Geçtiğimiz haziran ayında düzenlenen Arkeoloji Şurası’na da değinen Özdoğan, şu görüşleri paylaştı: “Bazı değerli hususların altını çizmek isterim. Türkiye’de arkeoloji ile ilgili kurumsal bir yapının kurulması gerekli lakin bu yapının yanlış inşa edilmemesi gerekir. Yabancı ülkelerin arkeoloji enstitüleri, öteki ülkelerde yaptıkları araştırmaları desteklemek ve yerelle münasebetleri organize etmek için çalışır.
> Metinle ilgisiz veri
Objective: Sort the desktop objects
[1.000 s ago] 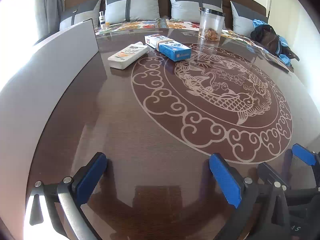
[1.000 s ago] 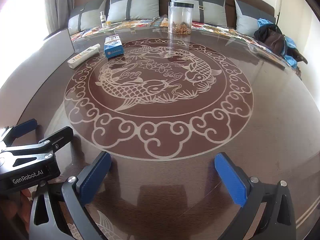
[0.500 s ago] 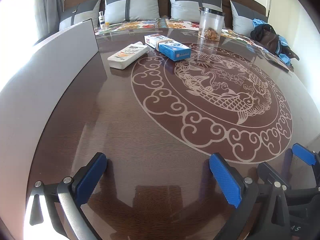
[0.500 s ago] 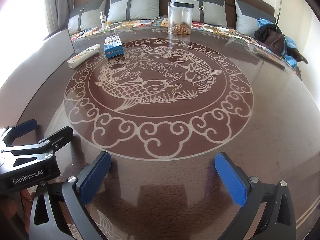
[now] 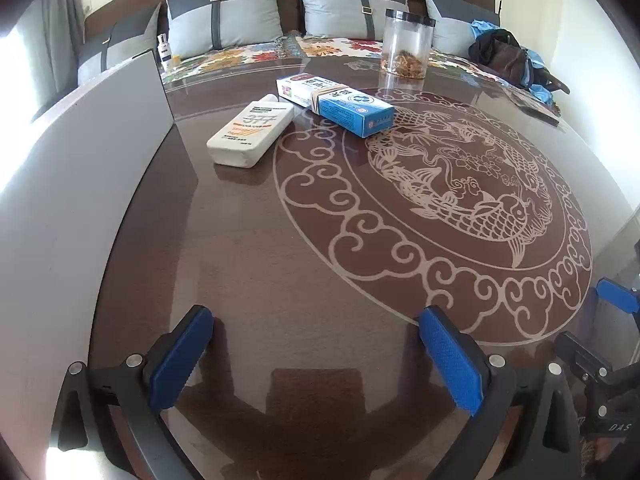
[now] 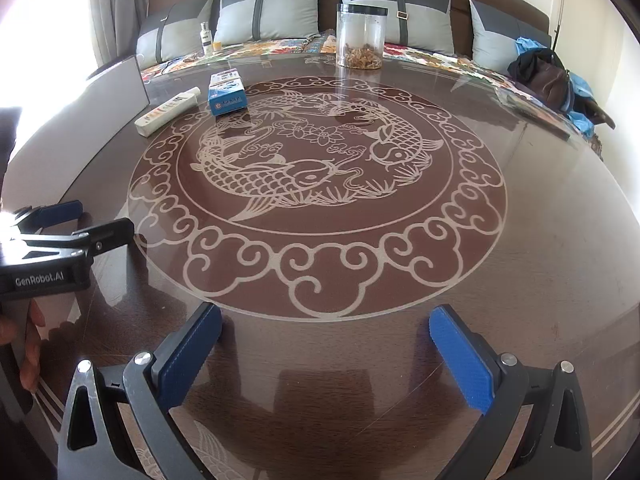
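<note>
A white lotion bottle lies flat on the far left of the round wooden table. Just right of it lies a blue and white carton with a rubber band around it. A clear jar with a black lid stands at the table's far edge. My left gripper hovers open over the near table, well short of the bottle. My right gripper is open and holds nothing near the front edge. In the right wrist view I also see the bottle, the carton, the jar and the left gripper.
A grey upright panel borders the table's left side. Behind the table runs a sofa with grey cushions, a small bottle and a dark bag. A hand holds the left gripper's handle.
The left gripper has moved forward over the table, so the bottle and the carton look larger and nearer. The right gripper has stayed put.
</note>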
Arkeoloji ve kültür mirası ile ilgili konularda iki temel aktör bürokrasi ve bilim yani akademidir. Arayüzü gerçek koymadığınız vakit sistem fonksiyonsuz kalır. Sovyetler’de arkeolojinin bir adım öne gitmemesi arayüzün yanlış tanımlanmasındandır. İki yapıyı tıpkı kurumda birleştirdiğinizde bürokrasi bilimi yer. Bürokrasi ile bilim içindeki arayüz yanlışsız işlemeli. Geleneği bir sefer bozarsanız sistem berbata sarfiyat. Kültür ve Turizm Bakanlığı’nın üzerine çıkacak bir yapı olmamalı.”